Tom yum gai

MasterChef Australia auditions. My Day 2 dish: Tom yum gai. Cooked from scratch in kitchen stadium…well, the Perth Convention Centre… For the second day of auditions, we had access to a stovetop and oven, and we had 40-ish minutes to prepare a dish that would wow the judges.

Knowing I would probably have an attack of the nerves, I made an old faithful: tom yum gai, a Thai hot and sour soup with chicken. Tom yum goong, which is probably more popular, is the same dish with prawns in place of the chicken. The picture below shows the soup with panfried Atlantic salmon. I cook tom yum every 4-6 weeks, and this is my favourite combination yet.

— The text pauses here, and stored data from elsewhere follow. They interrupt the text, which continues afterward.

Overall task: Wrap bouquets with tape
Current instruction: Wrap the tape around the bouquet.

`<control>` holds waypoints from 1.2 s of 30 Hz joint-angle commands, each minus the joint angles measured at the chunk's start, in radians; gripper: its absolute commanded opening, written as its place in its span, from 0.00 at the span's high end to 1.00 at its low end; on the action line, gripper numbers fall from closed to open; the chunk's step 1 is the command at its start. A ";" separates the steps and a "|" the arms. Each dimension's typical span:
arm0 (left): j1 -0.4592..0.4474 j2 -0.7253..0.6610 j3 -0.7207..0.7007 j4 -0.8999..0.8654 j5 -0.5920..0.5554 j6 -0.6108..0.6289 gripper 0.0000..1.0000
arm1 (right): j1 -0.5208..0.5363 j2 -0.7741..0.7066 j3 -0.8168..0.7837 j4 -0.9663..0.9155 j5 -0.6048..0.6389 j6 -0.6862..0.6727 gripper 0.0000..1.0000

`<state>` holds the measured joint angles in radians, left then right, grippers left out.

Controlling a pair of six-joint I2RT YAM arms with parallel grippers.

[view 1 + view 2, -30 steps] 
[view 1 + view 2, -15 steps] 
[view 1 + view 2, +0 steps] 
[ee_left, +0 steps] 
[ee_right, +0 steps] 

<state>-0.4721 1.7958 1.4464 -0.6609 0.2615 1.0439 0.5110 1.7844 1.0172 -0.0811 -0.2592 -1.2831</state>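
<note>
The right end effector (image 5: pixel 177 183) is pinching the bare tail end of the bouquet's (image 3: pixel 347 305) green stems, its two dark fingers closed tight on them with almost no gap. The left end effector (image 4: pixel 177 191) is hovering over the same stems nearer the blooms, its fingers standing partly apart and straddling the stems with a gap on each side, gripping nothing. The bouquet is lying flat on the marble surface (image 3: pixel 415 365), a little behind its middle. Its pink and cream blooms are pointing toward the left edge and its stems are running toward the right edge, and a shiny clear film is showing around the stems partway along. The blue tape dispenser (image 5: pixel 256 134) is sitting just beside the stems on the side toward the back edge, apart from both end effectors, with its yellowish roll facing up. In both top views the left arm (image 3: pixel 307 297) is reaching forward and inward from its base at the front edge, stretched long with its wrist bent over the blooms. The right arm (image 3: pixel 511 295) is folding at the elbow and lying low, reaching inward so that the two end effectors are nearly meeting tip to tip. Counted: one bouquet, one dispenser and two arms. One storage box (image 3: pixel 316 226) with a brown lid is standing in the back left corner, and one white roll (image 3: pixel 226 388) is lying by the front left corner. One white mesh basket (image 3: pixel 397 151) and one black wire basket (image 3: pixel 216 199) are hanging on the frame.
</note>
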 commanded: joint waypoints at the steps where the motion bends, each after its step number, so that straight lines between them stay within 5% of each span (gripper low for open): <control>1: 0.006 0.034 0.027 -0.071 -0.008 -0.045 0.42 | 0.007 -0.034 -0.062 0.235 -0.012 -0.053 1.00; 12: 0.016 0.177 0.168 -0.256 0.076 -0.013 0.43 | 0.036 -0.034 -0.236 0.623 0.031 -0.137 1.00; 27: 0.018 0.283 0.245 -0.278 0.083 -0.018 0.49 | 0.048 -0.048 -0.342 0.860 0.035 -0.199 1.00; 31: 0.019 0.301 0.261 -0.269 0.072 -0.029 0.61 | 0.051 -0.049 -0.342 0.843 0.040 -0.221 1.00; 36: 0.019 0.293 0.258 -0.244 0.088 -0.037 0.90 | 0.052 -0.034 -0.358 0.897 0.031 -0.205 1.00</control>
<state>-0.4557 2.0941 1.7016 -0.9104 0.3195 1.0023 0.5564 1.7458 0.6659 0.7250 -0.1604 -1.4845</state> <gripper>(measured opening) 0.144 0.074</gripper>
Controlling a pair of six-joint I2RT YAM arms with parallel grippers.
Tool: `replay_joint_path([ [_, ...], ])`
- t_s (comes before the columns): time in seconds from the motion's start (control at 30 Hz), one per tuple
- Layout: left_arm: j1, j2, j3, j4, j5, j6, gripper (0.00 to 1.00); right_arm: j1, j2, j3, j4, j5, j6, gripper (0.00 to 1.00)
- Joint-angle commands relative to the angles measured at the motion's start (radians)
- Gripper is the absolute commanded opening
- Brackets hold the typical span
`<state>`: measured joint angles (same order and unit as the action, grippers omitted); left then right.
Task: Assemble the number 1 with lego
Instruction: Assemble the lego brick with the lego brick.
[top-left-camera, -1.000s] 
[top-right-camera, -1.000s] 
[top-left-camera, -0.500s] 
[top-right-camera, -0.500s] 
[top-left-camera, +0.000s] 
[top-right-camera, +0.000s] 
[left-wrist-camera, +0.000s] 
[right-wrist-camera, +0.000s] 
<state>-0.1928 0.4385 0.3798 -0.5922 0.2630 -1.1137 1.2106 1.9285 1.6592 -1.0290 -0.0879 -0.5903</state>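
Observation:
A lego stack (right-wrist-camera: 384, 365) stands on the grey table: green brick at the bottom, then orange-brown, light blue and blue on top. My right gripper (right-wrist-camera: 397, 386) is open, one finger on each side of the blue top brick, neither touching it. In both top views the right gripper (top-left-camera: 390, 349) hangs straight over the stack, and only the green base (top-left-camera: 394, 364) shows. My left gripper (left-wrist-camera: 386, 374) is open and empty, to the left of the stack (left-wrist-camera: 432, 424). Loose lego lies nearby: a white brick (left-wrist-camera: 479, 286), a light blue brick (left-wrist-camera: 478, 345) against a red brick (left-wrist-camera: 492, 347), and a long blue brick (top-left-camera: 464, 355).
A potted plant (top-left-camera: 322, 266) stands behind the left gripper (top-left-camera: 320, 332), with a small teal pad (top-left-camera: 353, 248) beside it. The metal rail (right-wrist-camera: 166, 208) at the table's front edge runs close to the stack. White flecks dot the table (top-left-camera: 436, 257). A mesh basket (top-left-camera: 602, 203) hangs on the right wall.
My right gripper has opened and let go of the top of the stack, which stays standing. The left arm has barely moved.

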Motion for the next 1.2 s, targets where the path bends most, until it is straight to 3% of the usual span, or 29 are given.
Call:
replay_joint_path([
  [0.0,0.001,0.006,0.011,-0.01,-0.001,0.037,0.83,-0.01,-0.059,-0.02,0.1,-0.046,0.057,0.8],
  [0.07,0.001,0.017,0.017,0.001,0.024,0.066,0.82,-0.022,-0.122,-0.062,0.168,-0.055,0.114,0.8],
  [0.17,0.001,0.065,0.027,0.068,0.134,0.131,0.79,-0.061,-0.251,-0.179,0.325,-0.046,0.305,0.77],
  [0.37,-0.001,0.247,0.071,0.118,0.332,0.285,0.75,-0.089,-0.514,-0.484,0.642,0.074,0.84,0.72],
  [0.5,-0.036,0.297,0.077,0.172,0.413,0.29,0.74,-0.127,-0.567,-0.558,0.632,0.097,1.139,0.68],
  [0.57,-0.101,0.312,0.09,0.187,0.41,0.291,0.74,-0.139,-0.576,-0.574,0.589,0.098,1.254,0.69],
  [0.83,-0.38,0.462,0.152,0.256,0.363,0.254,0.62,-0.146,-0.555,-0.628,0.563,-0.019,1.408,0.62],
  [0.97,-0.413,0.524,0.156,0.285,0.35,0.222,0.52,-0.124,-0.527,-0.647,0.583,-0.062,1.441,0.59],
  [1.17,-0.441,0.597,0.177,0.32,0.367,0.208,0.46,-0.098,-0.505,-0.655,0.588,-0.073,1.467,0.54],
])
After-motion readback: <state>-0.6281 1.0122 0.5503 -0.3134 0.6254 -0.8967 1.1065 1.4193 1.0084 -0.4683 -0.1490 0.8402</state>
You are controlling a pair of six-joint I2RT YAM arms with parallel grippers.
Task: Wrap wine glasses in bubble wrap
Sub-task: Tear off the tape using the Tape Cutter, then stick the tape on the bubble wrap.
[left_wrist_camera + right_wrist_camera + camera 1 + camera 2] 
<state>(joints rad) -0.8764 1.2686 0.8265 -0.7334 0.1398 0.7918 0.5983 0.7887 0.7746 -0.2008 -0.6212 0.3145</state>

an unbelievably good combination: tom yum with seared Atlantic salmon that I added to the soup with my chopstocks in torn-off morsels

Recipe #39: Tom yum. Serves 4.

You will need:
• 1 tbsp olive oil
• 1 tbsp sesame oil
• 2 cloves garlic, peeled and roughly smashed
• 6-8 kaffir lime leaves, torn
• 2 sticks lemongrass, bruised and cut into 2-3cm pieces
• a 4cm piece of ginger or galangal
• 2 tbsp palm sugar
• 3 tbsp mirin (rice wine vinegar)
• 1 small bunch coriander, leaves separated from stalks & roots
• 1 large red chilli, sliced finely (keep the seeds in)
• 1 juicy lime, halved
• 6 tsp fish sauce
• ~600g chicken breast, diced [you can substitute with the meat of your choice — prawns and fish work well]
• 1 tomato, cut into 8 wedges
• 1 Massel chicken stock cube [or you can use liquid stock — fish, vegetable or chicken]
• 1 bunch broccolini, cut into small pieces [or you can substitute with another green vegetable]
• 1 large carrot, sliced very thinly
• 1 small tin bamboo shoots, cut into thin strips
• 1 tin straw mushrooms
• ½ tsp ngapi or belachan (shrimp paste)
• 4 spring onions (eschallots), sliced thinly on the diagonal
• 1 small bunch basil, roughly torn

the raw ingredients

I start by pouring the oils into a medium-sized saucepan over medium heat. Once heated, add the garlic, lime leaves, lemongrass, ginger, palm sugar, mirin, coriander stalks/roots, chilli, the juice of ½ the lime and 3 tsp of the fish sauce. Cook until the palm sugar is melted and the aromas are released, then add the meat. Poach this in the pot for a few minutes, then turn each piece over and add the tomato. Cook until the tomato begins to disintegrate (3-5 minutes), then crumble in the stock cube and pour in 4 cups water (or 2 cups liquid stock + 2 cups water). Bring to the boil.

Now for the vegies. Add them all at once — the greens, carrot, straw mushrooms and bamboo shoots — and cook for a further minute. Stir in the shrimp paste and add the rest of the fish sauce, then it’s done. Remove the coriander stalks/roots. Note that it should look brothy, with lots of bits in it — not like a runny stew.

pictured again with the Atlantic salmon; I want a bowl of these strong, clean flavours right now

When serving, place a generous pinch of spring onions, coriander leaves and basil in the bottom of each bowl, then ladle the soup in, ensuring there is a decent amount of broth. Always serve with a side plate, for all the ‘inedibles’. I love to suck the concentrated flavour out of the lemongrass and ginger pieces before I discard them.

Creating this dish for my preferences got me into trouble at the audition. For example, I prefer ginger to galangal, chicken breast to thigh, whole lime leaves added at the start vs shredded lime leaves added at the very end. This is a cleansing dish for me, and one that improves markedly by the next day — when the leftovers are just begging to be eaten.

Here, as for my first audition dish, I matched the food with:

  • wine — Alsace Gewurtztraminer; and
  • music — “Ta Douleur” by Camille (French experimental a capella music).